- [Activity]: Only lines containing "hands" are wanted from the data below. Copy those lines.
### Recorded data ###
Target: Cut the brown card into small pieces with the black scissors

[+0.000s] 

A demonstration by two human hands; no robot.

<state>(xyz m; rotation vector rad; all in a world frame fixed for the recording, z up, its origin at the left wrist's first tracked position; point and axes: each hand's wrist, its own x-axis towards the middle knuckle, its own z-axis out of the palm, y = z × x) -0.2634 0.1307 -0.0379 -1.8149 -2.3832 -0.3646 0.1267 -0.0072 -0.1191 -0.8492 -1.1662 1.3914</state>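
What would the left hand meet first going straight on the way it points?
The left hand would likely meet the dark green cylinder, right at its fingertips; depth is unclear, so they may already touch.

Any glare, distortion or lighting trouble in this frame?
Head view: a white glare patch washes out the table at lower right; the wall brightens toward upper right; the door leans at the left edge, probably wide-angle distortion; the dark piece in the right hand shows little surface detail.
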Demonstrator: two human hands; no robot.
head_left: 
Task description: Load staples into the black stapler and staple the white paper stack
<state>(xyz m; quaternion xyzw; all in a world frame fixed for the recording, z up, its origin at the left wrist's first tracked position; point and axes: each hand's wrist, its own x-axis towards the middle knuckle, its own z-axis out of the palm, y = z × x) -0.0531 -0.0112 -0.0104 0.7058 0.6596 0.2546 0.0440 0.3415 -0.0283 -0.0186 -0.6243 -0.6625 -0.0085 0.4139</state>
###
- [Output of the exercise]:
A demonstration by two human hands; no robot.
Demonstrator: two human hands; no robot.

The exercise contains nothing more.